All PD(s)/PI(s) must include their eRA Commons ID in the Credential field of the Senior/Key Person Profile Component of the SF424(R&R) Application Package. Failure to register in the Commons and to include a valid PD/PI Commons ID in the credential field will prevent the successful submission of an electronic application to NIH. See Section III of this FOA for information on registration requirements.
The applicant organization must ensure that the DUNS number it provides on the application is the same number used in the organization’s profile in the eRA Commons and for the System for Award Management. Additional information may be found in the SF424 (R&R) Application Guide.
See more tips for avoiding common errors.

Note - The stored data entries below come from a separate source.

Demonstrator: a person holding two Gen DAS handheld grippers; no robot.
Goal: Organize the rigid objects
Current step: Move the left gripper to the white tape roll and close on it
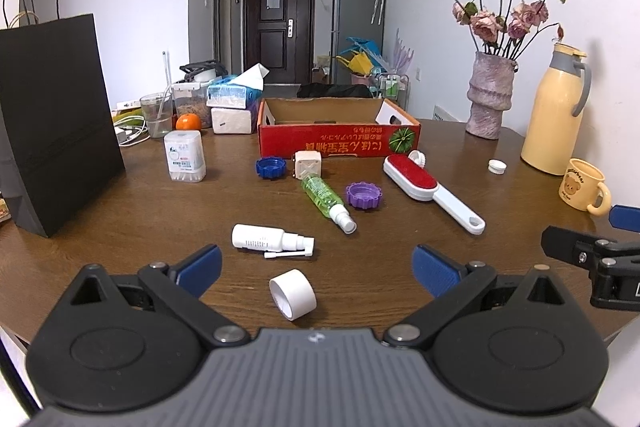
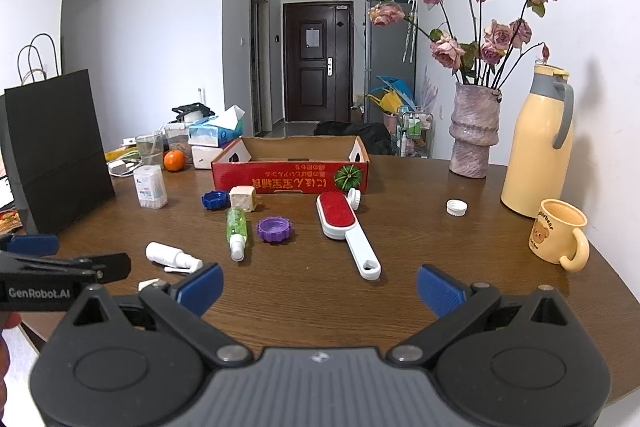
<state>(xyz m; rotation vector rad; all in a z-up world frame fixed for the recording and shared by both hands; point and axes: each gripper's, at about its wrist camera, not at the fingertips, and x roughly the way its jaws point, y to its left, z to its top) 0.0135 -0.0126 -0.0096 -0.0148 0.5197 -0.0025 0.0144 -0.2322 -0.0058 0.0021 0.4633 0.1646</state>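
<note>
Left hand-held gripper [image 1: 316, 267] is spread, empty, above a white cap [image 1: 293, 293] at the bench's [image 1: 120, 219] near edge. Right hand-held gripper [image 2: 318, 285], also spread, faces the lint brush [image 2: 345, 231]. "GenRobot.AI" marks the left one. The red box [image 2: 290, 179], mid-bench, bears inverted Japanese print.

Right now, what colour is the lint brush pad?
Red, on a white body and handle: lint brush. Clearest in the right wrist view.

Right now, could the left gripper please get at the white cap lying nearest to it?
Probably yes. The left gripper is open, and the white cap lies on its side on bare table right between the fingers, with nothing in front; the white spray bottle lies beyond it.
</note>
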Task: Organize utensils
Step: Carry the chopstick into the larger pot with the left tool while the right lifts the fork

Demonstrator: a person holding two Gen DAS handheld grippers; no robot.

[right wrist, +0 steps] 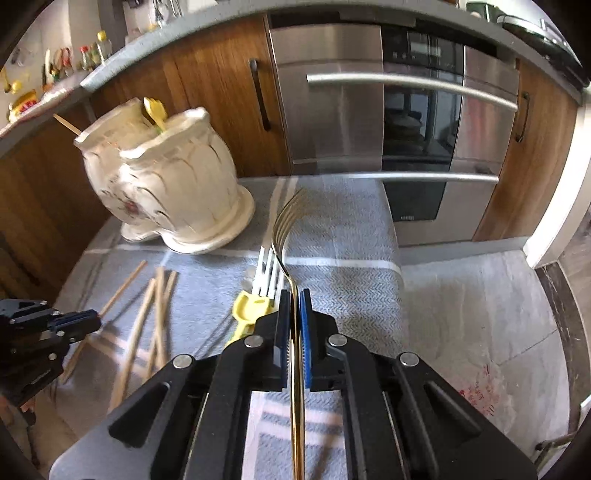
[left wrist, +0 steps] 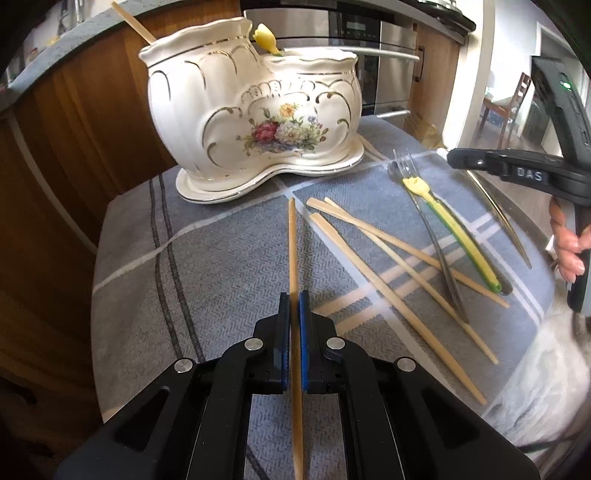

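Note:
In the left wrist view my left gripper [left wrist: 294,299] is shut on a wooden chopstick [left wrist: 293,251] that points toward the white flowered ceramic holder [left wrist: 255,110]. One chopstick [left wrist: 135,22] and a yellow utensil top [left wrist: 267,38] stick out of the holder. Several loose chopsticks [left wrist: 388,266] lie crossed on the grey cloth, beside a yellow-green plastic fork [left wrist: 461,236]. In the right wrist view my right gripper [right wrist: 294,295] is shut on a gold fork [right wrist: 286,221], tines forward and raised above the plastic fork [right wrist: 255,306]. The holder [right wrist: 162,177] stands to its far left.
A grey checked cloth [left wrist: 221,258] covers the small table. Wooden cabinets [right wrist: 207,92] and a steel oven [right wrist: 388,129] stand close behind it. Floor [right wrist: 480,314] lies past the table's right edge. A hand [left wrist: 569,251] grips the right tool's handle.

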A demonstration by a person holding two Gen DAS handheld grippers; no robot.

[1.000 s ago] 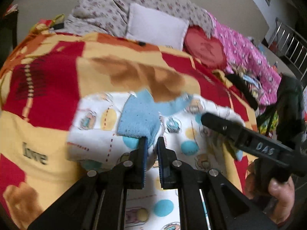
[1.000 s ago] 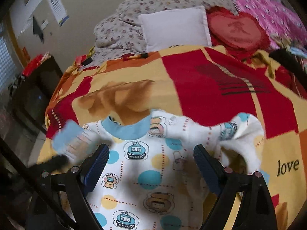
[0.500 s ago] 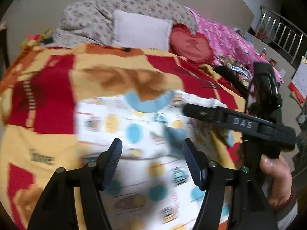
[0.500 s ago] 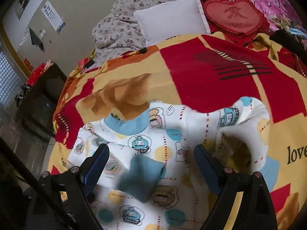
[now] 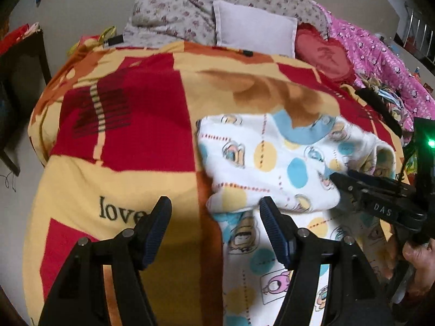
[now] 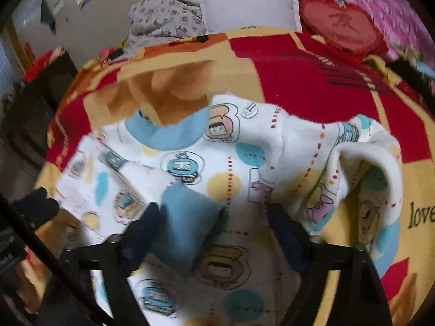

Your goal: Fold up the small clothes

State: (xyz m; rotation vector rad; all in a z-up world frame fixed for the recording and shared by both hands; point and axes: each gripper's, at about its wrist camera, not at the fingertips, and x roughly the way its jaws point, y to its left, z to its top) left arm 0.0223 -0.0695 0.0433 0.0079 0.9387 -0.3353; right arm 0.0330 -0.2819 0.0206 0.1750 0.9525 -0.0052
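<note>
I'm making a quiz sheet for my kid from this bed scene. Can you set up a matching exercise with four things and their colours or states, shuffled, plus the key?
Things:
1. baby top
2. sleeve cuff
3. heart cushion
4. left gripper

Descriptions:
A. red, at the head of the bed
B. open, holding nothing
C. plain blue, folded in onto the chest
D. white with coloured dots and cartoon prints, lying on the blanket

Pairs: 1-D, 2-C, 3-A, 4-B
</note>
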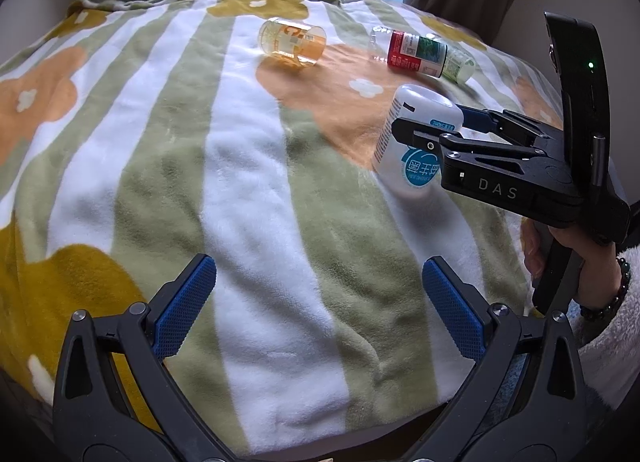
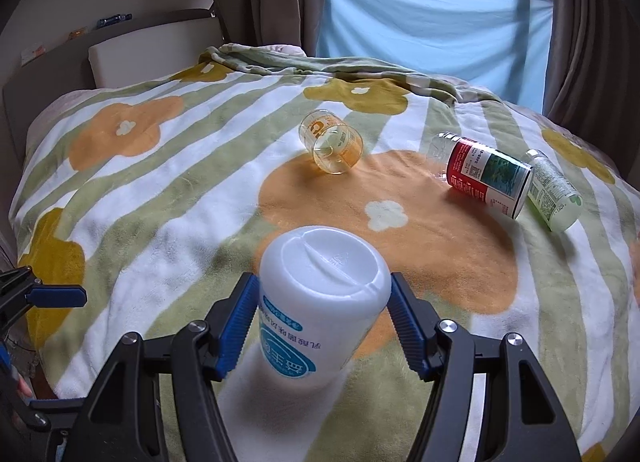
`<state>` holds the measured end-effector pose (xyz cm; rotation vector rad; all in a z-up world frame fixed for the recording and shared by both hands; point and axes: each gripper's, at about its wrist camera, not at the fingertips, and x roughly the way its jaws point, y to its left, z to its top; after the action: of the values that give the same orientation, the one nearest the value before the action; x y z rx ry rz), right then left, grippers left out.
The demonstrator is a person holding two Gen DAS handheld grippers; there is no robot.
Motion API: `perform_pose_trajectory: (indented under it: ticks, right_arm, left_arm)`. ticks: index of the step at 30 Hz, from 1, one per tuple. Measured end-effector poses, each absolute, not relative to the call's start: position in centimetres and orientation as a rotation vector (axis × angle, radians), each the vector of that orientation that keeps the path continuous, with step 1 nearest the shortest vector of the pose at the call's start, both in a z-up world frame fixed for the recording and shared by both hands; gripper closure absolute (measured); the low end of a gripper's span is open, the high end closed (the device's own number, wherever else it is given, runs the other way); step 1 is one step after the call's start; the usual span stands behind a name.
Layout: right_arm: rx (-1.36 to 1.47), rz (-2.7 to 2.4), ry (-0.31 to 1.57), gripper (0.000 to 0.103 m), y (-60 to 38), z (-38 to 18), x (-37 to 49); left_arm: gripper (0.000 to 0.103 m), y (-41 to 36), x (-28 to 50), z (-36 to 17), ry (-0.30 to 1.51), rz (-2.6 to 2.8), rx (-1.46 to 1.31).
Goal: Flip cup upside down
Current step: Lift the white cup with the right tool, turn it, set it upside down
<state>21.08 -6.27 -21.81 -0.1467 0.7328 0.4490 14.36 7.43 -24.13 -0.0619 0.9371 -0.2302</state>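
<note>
On striped flower blanket (image 2: 168, 198) by curtained window (image 2: 440, 14) | right claw (image 2: 324, 326) clamps white cup (image 2: 320, 302) | left claw (image 1: 320, 310) apart

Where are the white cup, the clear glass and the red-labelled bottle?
white cup (image 2: 324, 262): right wrist view, on its upturned base.
clear glass (image 2: 336, 146): right wrist view, on its side wall.
red-labelled bottle (image 2: 480, 170): right wrist view, on its label.

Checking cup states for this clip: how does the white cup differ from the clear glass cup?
The white cup is opaque with a blue label; the clear glass cup is see-through with orange print. The white cup is clamped in the right gripper, base up; the glass cup lies on its side, untouched. Both are above the striped blanket.
</note>
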Motion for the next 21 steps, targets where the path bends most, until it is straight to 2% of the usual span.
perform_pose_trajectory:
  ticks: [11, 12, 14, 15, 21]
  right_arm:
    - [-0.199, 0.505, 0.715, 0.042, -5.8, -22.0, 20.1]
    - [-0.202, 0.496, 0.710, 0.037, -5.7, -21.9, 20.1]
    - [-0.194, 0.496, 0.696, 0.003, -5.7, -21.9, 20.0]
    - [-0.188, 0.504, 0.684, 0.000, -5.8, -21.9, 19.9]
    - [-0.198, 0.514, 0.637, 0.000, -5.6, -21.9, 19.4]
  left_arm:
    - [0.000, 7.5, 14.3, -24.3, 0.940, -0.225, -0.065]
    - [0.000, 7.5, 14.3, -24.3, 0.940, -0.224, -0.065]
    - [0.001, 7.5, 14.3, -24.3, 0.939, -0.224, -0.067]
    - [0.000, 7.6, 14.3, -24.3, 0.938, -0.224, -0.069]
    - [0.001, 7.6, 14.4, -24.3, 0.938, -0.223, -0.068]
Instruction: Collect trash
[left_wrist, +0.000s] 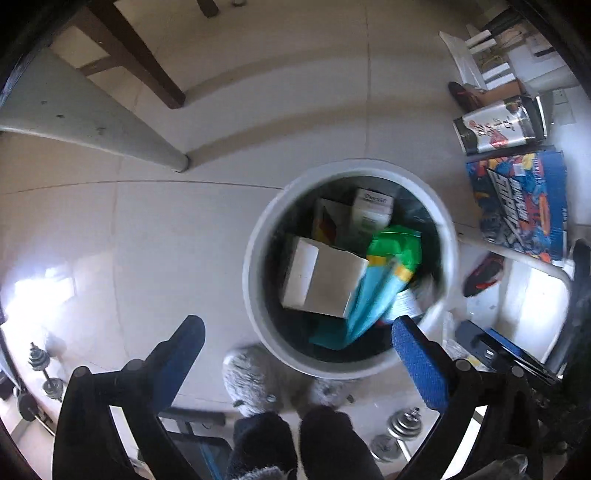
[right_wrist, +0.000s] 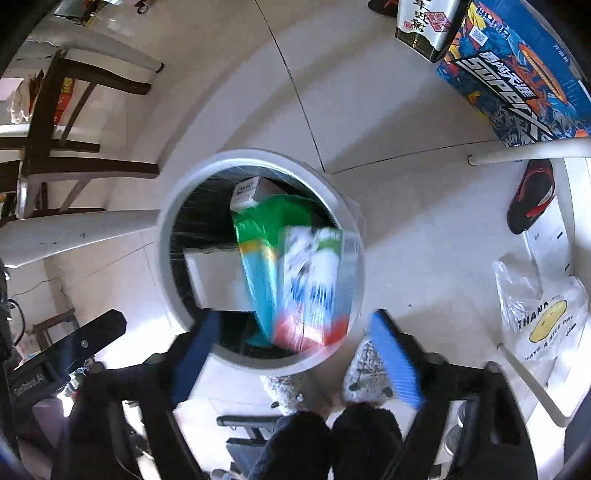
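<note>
- My left tongs (left_wrist: 297, 334) hang above the near rim of the white bin (left_wrist: 255, 273), fingers spread wide with nothing between them.
- My right tongs (right_wrist: 293, 330) are also spread and gripping nothing; a blurred blue, white and red carton (right_wrist: 314, 284) sits just ahead of them over the bin's mouth (right_wrist: 166, 236). From the smear I judge it is dropping in, though I cannot tell whether it has landed.
- Already in the bin, ahead of the left tongs: a plain white box (left_wrist: 321, 277), a green and teal bag (left_wrist: 384, 273), and 2 smaller printed boxes (left_wrist: 371, 210) at the far side.
- So I judge collection is well along, with at least 5 pieces inside.
- Possibly left: a crumpled clear plastic bag (right_wrist: 543, 314) with a yellow smiley lies on the floor well to the right of the right tongs. I cannot tell if it counts as trash.
- The blue comic-print box (right_wrist: 517, 77) and black-and-white box (right_wrist: 424, 22) far ahead to the right look like stored goods, not litter; that is my guess only.
</note>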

Upon receipt, applications will be evaluated for completeness and compliance with application instructions by the Center for Scientific Review and responsiveness by components of participating organizations, NIH. Applications that are incomplete, non-compliant and/or nonresponsive will not be reviewed.
Only the review criteria described below will be considered in the review process. Applications submitted to the NIH in support of the NIH mission are evaluated for scientific and technical merit through the NIH peer review system.
Does the project address an important problem or a critical barrier to progress in the field? Is the prior research that serves as the key support for the proposed project rigorous? If the aims of the project are achieved, how will scientific knowledge, technical capability, and/or clinical practice be improved? How will successful completion of the aims change the concepts, methods, technologies, treatments, services, or preventative interventions that drive this field?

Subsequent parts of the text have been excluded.